"No, your Excellency, not to commit arson."
"To kill me, then, pray?"
Iván maintained a stubborn silence.—"I will not be your servant," he said at last.
"Here, then, I'll show thee," roared the gentleman, "whether thou wilt be my servant or not!"—And after having cruelly flogged Iván, he nevertheless ordered that the tróika of Vyátka horses should be placed in his charge, and appointed him a coachman at the stables.
Iván submitted, to all appearances; he began to drive as coachman. As he was a proficient in that line his master speedily took a fancy to him,—the more so as Iván behaved very discreetly and quietly, and the horses throve under his care; he tended them so that they became as plump as cucumbers,—one could never leave off admiring them! The master began to drive out more frequently with him than with the other coachmen. He used to ask: "Dost thou remember, Iván, how unpleasant was thy first meeting with me? I think thou hast got rid of thy folly?" But to these words Iván never made any reply.
So, then, one day, just before the Epiphany, the master set out for the town with Iván in his tróika with bells, in a broad sledge lined with rugs. The horses began to ascend a hill at a walk, while Iván descended from the box and went back to the sledge, as though he had dropped something.—The cold was very severe. The master sat there all wrapped up, and with his beaver cap drawn down over his ears. Then Iván pulled a hatchet out from under the skirts of his coat, approached his master from behind, knocked off his cap, and saying: "I warned thee, Piótr Petróvitch—now thou hast thyself to thank for this!"—he laid open his head with one slash. Then he brought the horses to a standstill, put the cap back on his murdered master's head, and again mounting the box, he drove him to the town, straight to the court-house.

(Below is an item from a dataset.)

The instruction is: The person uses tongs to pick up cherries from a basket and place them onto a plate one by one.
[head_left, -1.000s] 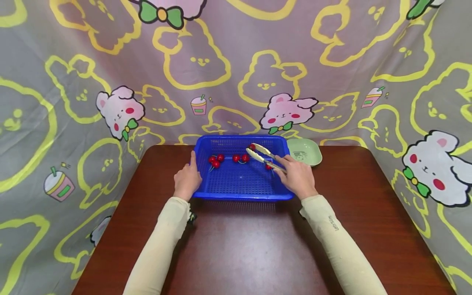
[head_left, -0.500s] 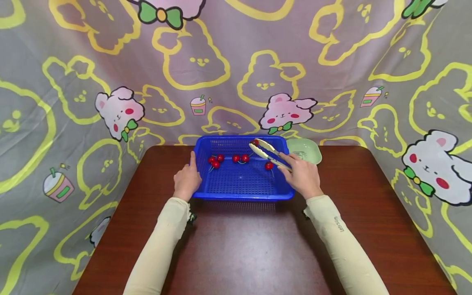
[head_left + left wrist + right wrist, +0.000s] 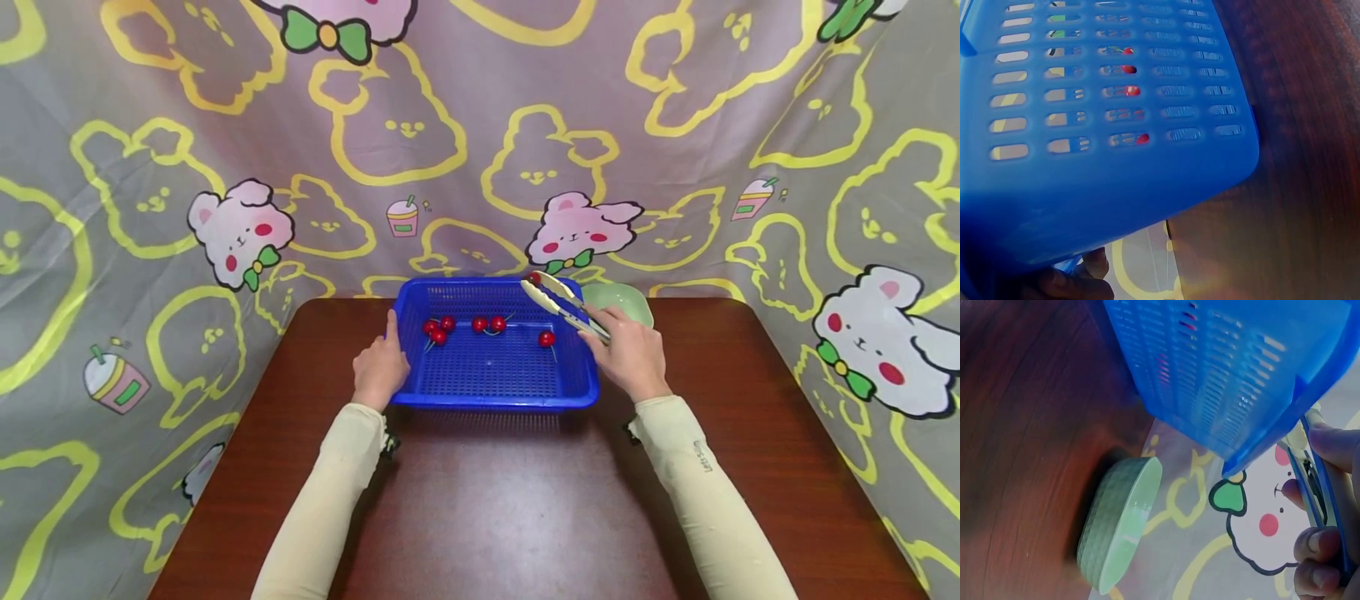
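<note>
A blue plastic basket (image 3: 491, 402) with perforated sides stands on the table. My left hand (image 3: 381, 367) grips its left rim, index finger stretched along the edge; in the left wrist view the fingertips (image 3: 1094, 262) show by the rim. My right hand (image 3: 633, 354) holds metal tongs (image 3: 542, 297) with cream scalloped tips. Between those tips is a red cherry (image 3: 535, 278), above the basket's back right part. Inside lie several more cherries: a cluster (image 3: 439, 337) at left, a pair (image 3: 498, 323) in the middle and a single cherry (image 3: 547, 338) at right.
A light green bowl (image 3: 633, 305) stands right behind the basket, partly hidden by my right hand; its ribbed outside (image 3: 1099, 531) shows in the right wrist view. The brown table (image 3: 480, 500) ends at a patterned cloth (image 3: 480, 192) at the back and both sides.
My right hand has moved right and slightly up, carrying the tongs and the cherry from over the basket's middle towards its back right corner. My left hand has stayed on the rim.
</note>
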A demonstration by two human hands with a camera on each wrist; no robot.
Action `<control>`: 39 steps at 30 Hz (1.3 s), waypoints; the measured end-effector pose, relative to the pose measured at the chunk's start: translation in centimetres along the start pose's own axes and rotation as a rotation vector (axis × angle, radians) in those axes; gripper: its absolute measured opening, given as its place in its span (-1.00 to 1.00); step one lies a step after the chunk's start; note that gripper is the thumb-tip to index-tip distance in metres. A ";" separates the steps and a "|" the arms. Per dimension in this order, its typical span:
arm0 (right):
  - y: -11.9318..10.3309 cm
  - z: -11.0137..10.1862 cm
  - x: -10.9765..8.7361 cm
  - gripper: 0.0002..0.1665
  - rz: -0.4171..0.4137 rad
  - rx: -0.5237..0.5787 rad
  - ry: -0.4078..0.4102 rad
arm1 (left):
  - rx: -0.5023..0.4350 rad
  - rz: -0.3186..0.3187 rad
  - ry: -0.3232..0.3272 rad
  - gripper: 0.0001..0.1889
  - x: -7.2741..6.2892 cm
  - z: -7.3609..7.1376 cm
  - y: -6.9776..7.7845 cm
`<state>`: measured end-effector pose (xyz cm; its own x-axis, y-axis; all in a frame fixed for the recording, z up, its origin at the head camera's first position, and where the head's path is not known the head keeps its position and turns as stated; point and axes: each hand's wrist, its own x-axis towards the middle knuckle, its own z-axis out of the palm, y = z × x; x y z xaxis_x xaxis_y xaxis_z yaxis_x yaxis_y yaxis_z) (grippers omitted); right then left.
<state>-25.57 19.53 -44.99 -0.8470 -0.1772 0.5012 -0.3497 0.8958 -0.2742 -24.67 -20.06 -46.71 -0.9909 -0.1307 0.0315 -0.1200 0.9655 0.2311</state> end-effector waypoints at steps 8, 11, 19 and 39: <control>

"Here's the general from Sukhóy for you, murdered; and I killed him.—I told him I would do it, and I have done it. Bind me!"
They seized Iván, tried him, condemned him to the knout and then to penal servitude.—The merry, bird-like dancer reached the mines—and there vanished forever….
Yes; involuntarily—although in a different sense,—one repeats with Alexyéi Sergyéitch:—"The old times were good … well, yes, but God be with them! I want nothing to do with them!"